→ **What this task involves**:
Nothing except the pictures should be left out when you reproduce the listing exactly.

→ **Source material**:
-- Opening Marker --

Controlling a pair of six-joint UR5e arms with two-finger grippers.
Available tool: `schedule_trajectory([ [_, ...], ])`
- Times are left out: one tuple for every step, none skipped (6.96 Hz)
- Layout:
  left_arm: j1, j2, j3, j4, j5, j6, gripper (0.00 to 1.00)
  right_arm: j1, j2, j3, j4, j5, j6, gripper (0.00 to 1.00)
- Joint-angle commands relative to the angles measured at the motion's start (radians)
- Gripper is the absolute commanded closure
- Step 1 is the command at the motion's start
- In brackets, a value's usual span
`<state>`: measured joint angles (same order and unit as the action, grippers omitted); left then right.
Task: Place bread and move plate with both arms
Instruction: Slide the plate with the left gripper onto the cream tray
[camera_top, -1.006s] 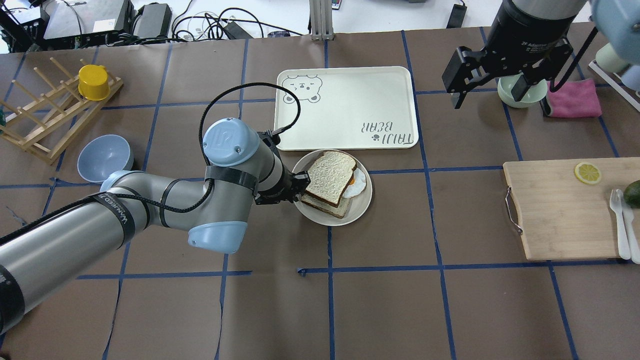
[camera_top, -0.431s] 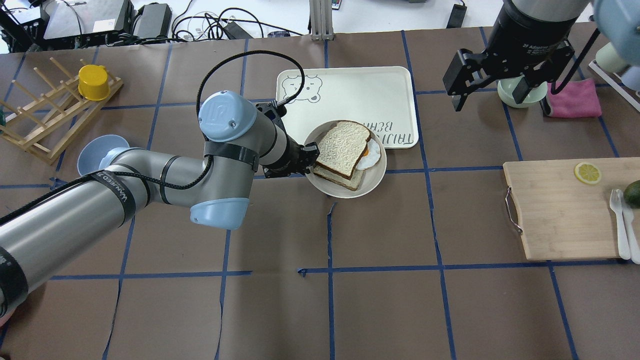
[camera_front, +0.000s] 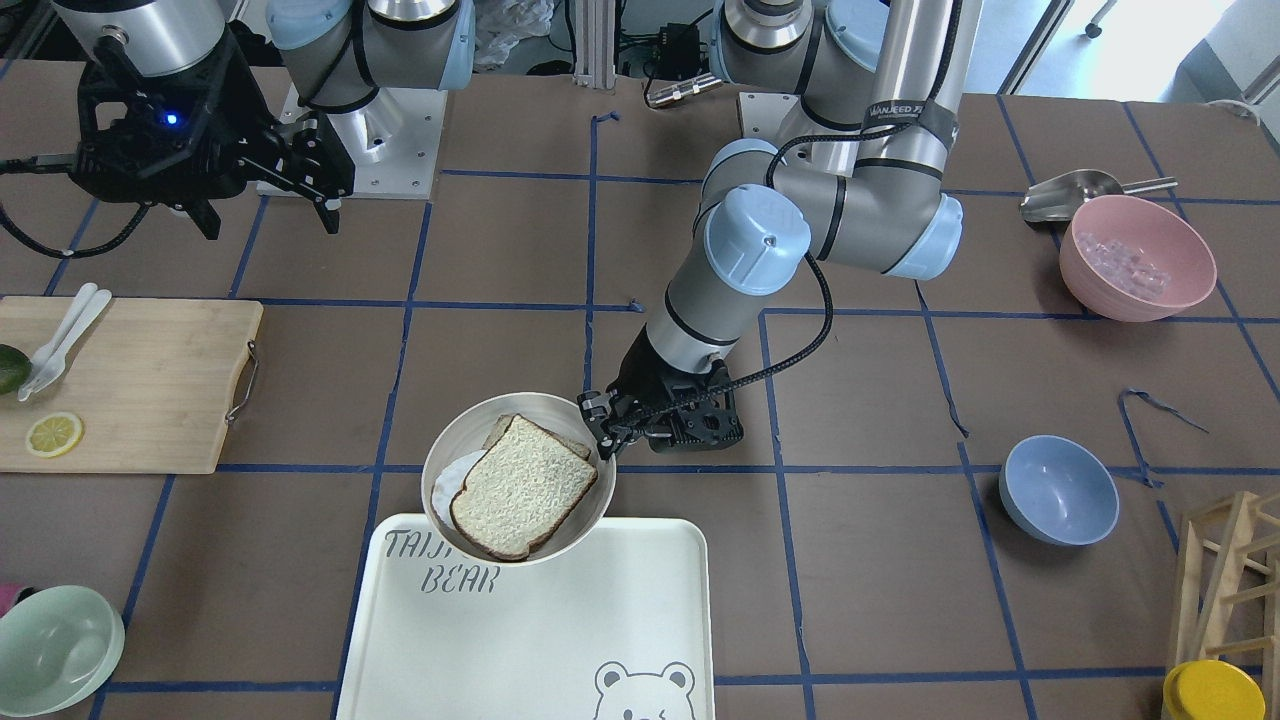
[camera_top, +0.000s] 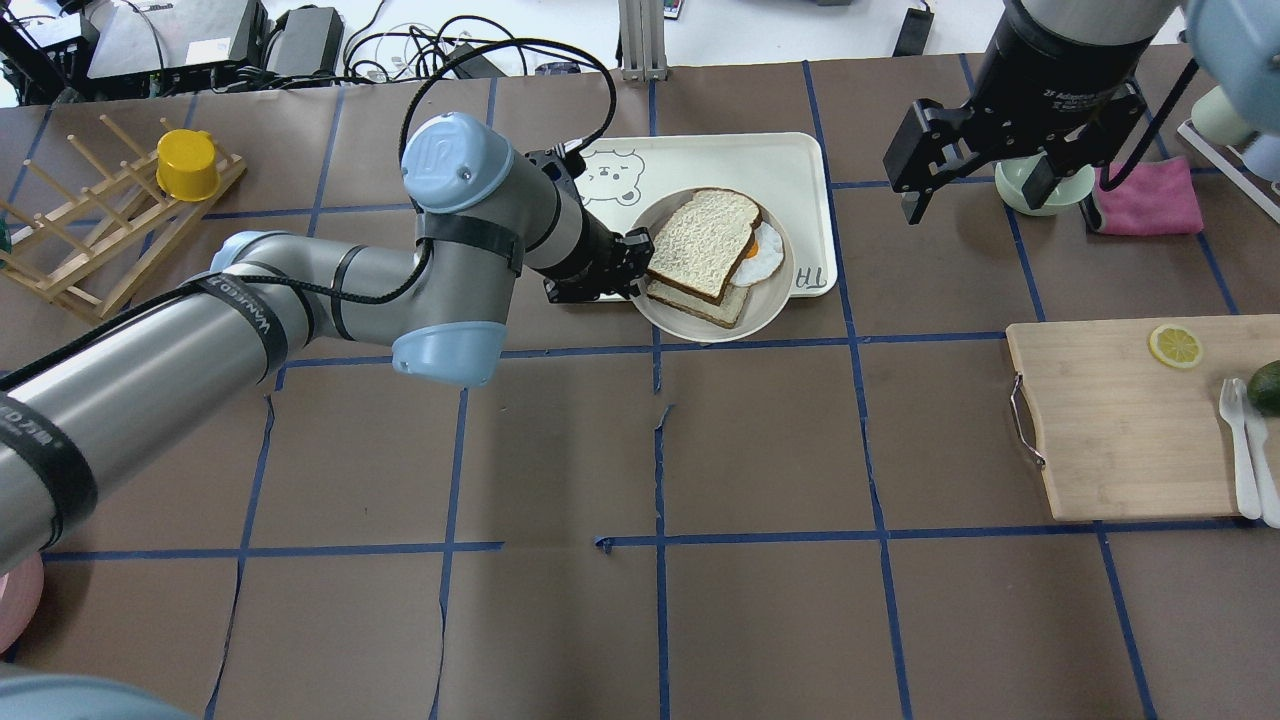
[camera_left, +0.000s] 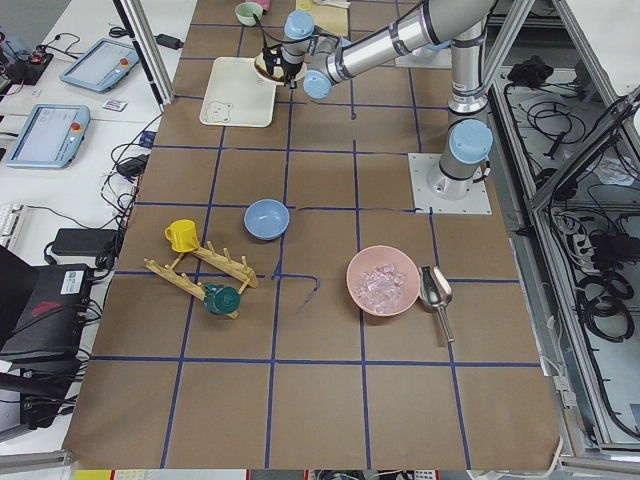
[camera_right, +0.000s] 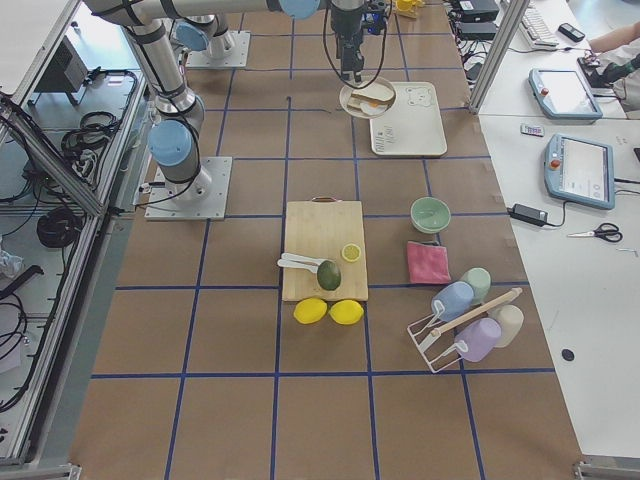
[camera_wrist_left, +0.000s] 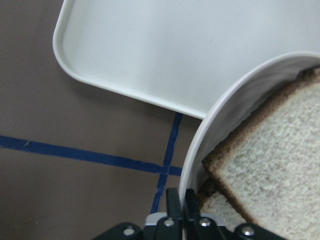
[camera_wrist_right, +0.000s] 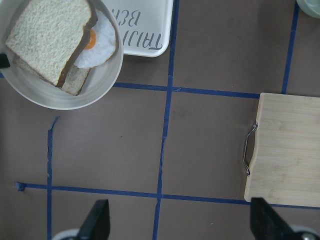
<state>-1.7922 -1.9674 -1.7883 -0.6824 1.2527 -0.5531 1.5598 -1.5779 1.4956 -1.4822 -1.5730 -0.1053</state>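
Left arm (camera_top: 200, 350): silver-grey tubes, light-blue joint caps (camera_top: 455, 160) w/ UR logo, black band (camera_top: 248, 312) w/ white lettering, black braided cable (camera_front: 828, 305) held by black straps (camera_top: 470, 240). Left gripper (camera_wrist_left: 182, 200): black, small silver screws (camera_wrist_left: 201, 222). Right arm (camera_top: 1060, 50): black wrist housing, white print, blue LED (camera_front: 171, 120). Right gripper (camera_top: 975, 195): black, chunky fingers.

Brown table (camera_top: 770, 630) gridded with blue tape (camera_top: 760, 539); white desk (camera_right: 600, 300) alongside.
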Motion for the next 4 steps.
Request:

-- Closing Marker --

→ **Exercise response**:
Controlling a pair of six-joint UR5e arms with two-finger grippers.
Available tool: `schedule_trajectory([ [_, ...], ])`
- Times are left out: one tuple for every step, none skipped (6.96 Hz)
- Layout:
  left_arm: j1, j2, j3, j4, j5, j6, gripper (0.00 to 1.00)
  right_arm: j1, j2, j3, j4, j5, j6, gripper (0.00 to 1.00)
- Joint-angle commands relative to the angles measured at the motion's start (radians)
- Gripper is the absolute commanded closure
- Step 1 is the command at the motion's start
- In brackets, a value's usual span
`<state>`: measured joint angles (same order and unit as the action, grippers omitted); left then right.
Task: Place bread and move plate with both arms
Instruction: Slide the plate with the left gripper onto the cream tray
[camera_top, -1.006s] 
[camera_top, -0.431s] 
[camera_front, +0.000s] 
[camera_top, +0.000s] 
[camera_left, +0.000s] 
[camera_right, +0.000s] 
[camera_wrist_left, +0.000s] 
[camera_wrist_right, +0.000s] 
<state>-1.7922 -1.9674 -1.7883 -0.6824 1.2527 -0.5531 1.5598 -1.5779 1.4956 -1.4822 -1.5730 -0.1053</state>
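Left arm (camera_top: 200, 350): silver-grey tubes, light-blue joint caps (camera_top: 455, 160) w/ UR logo, black band (camera_top: 248, 312) w/ white lettering, black braided cable (camera_front: 828, 305) held by black straps (camera_top: 470, 240). Left gripper (camera_wrist_left: 182, 200): black, small silver screws (camera_wrist_left: 201, 222). Right arm (camera_top: 1060, 50): black wrist housing, white print, blue LED (camera_front: 171, 120). Right gripper (camera_top: 975, 195): black, chunky fingers.

Brown table (camera_top: 770, 630) gridded with blue tape (camera_top: 760, 539); white desk (camera_right: 600, 300) alongside.
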Motion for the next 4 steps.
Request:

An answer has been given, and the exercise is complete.